Em 2025, o influenciador baiano Kakay foi morto a tiros após ter a casa invadida. A polícia investiga se uma foto publicada por ele nas redes sociais, na qual aparece fazendo um gesto com a mão que simboliza o número três, pode ter motivado o crime. O sinal, considerado uma exaltação ao Bonde do Maluco (BDM), teria sido interpretado como provocação, já que o jovem vivia em uma área dominada pelo Comando Vermelho, facção rival.

Outro episódio de grande repercussão ocorreu no Ceará. Um jovem paulista, que viajava para Jericoacoara, foi sequestrado e morto depois de publicar fotos turísticas em que aparecia fazendo um gesto associado ao número três. Para os criminosos que o interceptaram, a imagem configuraria apologia a facções rivais.

O que são esses gestos?

De acordo com o professor de Direito Penal Armindo Robinson, os sinais utilizados por facções funcionam como códigos visuais de intimidação, empregados para reforçar o controle territorial e a identidade de cada grupo. Eles são usados tanto no contato presencial, dentro das comunidades, quanto nas redes sociais.

“Para os criminosos, não importa a identidade da vítima nem se ela tem ligação com o crime. Muitas vezes, um simples gesto é interpretado como afronta e pode levar à violência letal”, explica.

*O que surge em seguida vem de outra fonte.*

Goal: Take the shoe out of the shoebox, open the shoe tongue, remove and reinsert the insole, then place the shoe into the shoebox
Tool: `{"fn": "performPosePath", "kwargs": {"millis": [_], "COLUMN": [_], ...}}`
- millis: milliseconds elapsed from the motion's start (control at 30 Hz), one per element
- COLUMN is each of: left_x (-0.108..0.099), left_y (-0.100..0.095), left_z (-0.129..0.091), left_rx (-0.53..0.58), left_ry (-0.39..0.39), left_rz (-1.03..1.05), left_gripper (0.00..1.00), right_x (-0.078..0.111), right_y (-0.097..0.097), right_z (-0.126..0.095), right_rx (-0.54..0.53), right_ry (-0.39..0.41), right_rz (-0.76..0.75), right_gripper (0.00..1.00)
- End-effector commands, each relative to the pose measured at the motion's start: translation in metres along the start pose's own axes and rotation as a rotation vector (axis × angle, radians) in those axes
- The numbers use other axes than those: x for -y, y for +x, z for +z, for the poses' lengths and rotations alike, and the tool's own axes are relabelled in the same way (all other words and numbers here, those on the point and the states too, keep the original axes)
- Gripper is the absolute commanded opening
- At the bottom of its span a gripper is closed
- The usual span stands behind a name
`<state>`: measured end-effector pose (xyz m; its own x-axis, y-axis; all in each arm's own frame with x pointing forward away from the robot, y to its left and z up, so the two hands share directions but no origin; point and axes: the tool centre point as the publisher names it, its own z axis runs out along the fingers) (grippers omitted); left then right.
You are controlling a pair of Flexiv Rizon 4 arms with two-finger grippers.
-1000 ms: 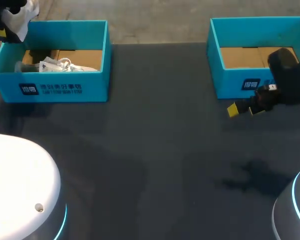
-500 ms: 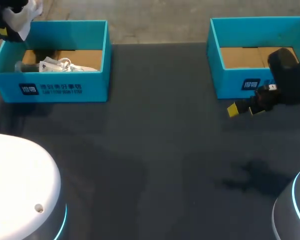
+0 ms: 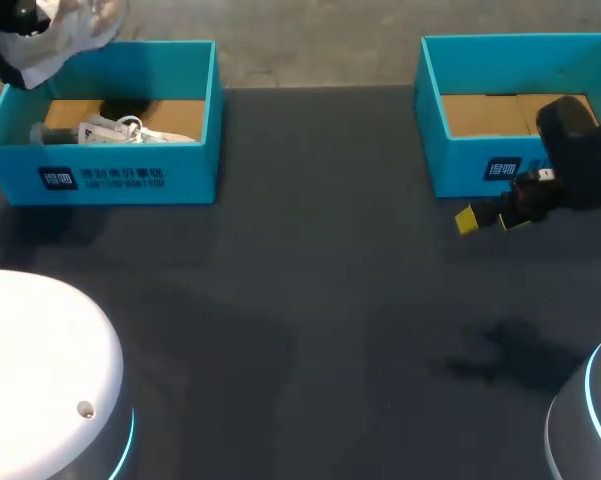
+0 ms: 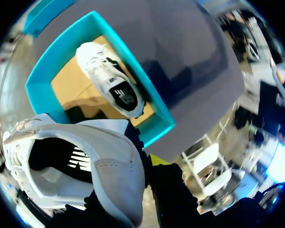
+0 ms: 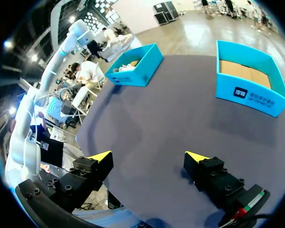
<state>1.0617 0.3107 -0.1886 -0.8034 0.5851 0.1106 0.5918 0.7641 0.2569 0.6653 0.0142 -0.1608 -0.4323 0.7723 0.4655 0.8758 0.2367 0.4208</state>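
Observation:
My left gripper [image 3: 2, 40] hangs above the far left corner of the left blue shoebox [image 3: 130, 178], shut on a white shoe [image 3: 65, 32] held clear of the box. In the left wrist view the held shoe [image 4: 85, 166] fills the space at my left gripper [image 4: 135, 166], whose fingers pinch the shoe's side wall, with one yellow tip showing. A second white shoe [image 4: 111, 80] lies on the cardboard floor of the box [image 4: 156, 107] below. My right gripper [image 3: 490, 216] stands open in front of the right blue shoebox [image 3: 480, 170], nothing between its fingers [image 5: 98, 156].
The right shoebox [image 5: 251, 90] holds only its cardboard floor. The dark tabletop [image 3: 310, 280] stretches between the two boxes. My arms' white bases sit at the near corners, the left one [image 3: 40, 380] larger in view.
The held shoe has risen and swung to the right above the left box, so more of it shows. The right arm has not moved.

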Motion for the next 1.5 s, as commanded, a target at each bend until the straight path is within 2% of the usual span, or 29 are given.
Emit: {"fn": "performPosePath", "kwargs": {"millis": [33, 300, 533, 600, 1500], "left_x": [-0.002, -0.012, -0.021, -0.024, -0.024], "left_y": [-0.001, -0.007, -0.014, -0.018, -0.018], "left_z": [0.002, 0.001, -0.002, -0.005, -0.005], "left_rx": [0.045, 0.059, 0.078, 0.075, 0.075], "left_ry": [-0.11, -0.113, -0.032, -0.008, -0.008], "left_rz": [0.483, 0.606, 0.723, 0.69, 0.69], "left_gripper": [0.0, 0.0, 0.0, 0.0, 0.0], "right_x": [0.0, 0.0, 0.0, 0.0, 0.0], "right_y": [0.0, 0.0, 0.0, 0.0, 0.0], "right_z": [0.002, 0.002, 0.002, 0.002, 0.002], "right_rx": [0.001, 0.001, 0.001, 0.001, 0.001], "right_ry": [0.001, 0.001, 0.001, 0.001, 0.001], "right_rz": [0.002, 0.002, 0.002, 0.002, 0.002], "right_gripper": [1.0, 1.0, 1.0, 1.0, 1.0]}}
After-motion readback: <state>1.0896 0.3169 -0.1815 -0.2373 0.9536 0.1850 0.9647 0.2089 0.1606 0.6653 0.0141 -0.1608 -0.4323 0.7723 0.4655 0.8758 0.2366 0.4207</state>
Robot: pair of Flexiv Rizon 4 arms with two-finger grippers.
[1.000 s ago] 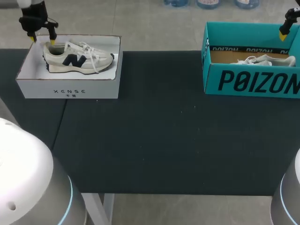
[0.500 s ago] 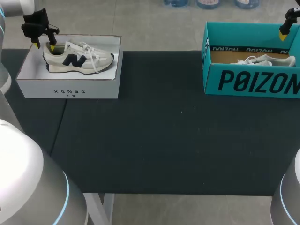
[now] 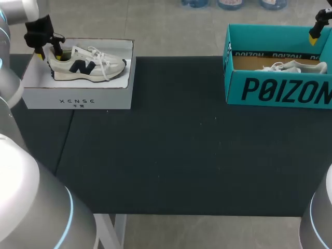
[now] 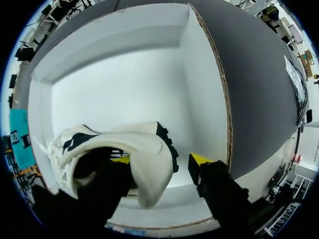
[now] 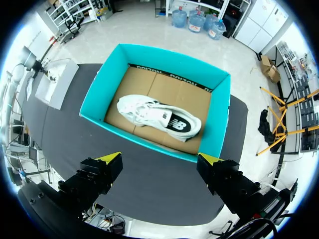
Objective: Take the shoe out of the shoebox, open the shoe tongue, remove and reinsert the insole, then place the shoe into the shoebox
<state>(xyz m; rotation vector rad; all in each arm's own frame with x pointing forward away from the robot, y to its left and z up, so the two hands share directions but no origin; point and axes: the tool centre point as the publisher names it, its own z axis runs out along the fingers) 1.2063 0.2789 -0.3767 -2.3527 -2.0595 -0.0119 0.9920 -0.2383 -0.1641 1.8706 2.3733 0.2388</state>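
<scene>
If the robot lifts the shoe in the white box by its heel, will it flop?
Probably not much: the shoe has a thick sole, so it should keep its shape. The toe may dip, since the left gripper straddles only the heel. The loose laces will likely dangle.

The left gripper [image 3: 47,53] is hanging at the heel of the shoe [image 3: 85,63], which is lying in the white box [image 3: 78,97] on the table's [image 3: 181,155] far left. The right gripper [image 3: 315,35] is hovering over the teal box [image 3: 280,91], where a second shoe [image 3: 290,66] is lying.
</scene>
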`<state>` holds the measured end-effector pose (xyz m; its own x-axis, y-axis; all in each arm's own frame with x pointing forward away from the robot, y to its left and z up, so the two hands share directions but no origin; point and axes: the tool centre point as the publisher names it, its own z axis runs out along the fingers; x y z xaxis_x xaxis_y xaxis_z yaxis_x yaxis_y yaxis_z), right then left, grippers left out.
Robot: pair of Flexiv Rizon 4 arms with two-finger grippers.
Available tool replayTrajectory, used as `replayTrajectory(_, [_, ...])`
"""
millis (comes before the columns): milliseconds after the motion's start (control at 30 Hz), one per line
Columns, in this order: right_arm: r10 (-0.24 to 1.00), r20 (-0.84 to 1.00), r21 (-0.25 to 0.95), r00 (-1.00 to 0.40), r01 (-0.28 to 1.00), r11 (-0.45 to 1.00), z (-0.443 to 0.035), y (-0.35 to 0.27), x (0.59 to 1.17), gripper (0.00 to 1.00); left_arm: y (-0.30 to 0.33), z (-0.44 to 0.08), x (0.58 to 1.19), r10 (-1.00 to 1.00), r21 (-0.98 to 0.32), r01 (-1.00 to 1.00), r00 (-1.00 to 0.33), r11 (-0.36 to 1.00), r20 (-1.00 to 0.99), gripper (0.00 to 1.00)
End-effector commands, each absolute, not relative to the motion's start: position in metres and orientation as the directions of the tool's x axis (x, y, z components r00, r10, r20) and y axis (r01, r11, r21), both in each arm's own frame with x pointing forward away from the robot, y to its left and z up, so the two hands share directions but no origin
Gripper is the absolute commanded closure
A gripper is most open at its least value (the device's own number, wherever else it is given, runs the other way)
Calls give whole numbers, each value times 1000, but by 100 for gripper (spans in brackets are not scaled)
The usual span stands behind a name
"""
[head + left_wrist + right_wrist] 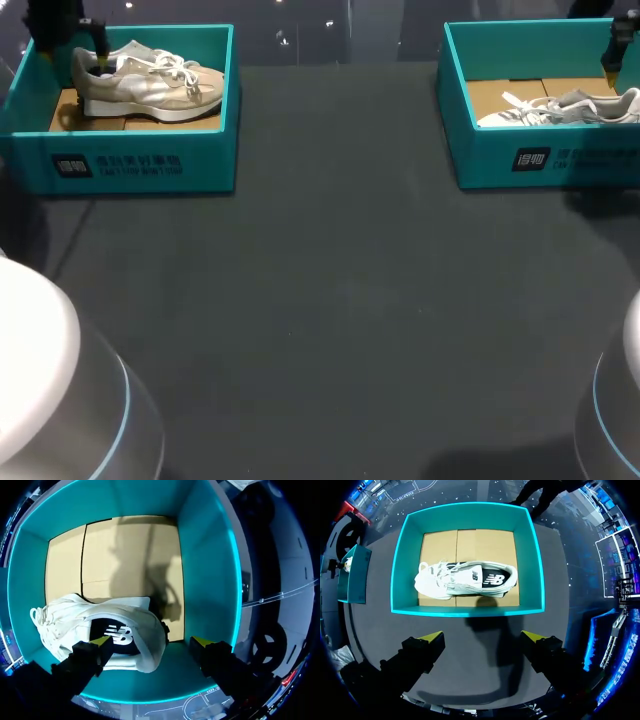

Os gestos mais comuns incluem:

Além dos gestos com as mãos, cortes de cabelo, tatuagens e até poses em fotografias podem ser confundidos com sinais faccionais, ampliando o risco de interpretações equivocadas e fatais.

Onde cada símbolo predomina?

Tudo 2 (CV e aliados): Comando Vermelho (RJ), União do Crime do Amapá (AP), Comando da Paz (BA), Bonde do Ajeita (BA), Comando Vermelho do Maranhão (MA), Novo Okaida (PB e RN), CV Goiás (GO), Primeiro Comando de Vitória (ES), Máfia Paranaense (PR), Primeiro Grupo Catarinense (SC), CV-SC (SC), Bala na Cara (RS).

Tudo 3 (PCC e aliados): PCC (SP, com presença em quase todos os estados), Bonde dos 13 (AC, TO), Terceiro Comando Puro (RJ), Amigos dos Amigos (RJ), Comando Classe A (PA), Família Terror (AP), Primeiro Comando do Panda (RO), Guardiões do Estado (CE), Bonde do Maluco (BA), Estados Unidos (PB), Comboio do Cão (DF), Os Manos (RS).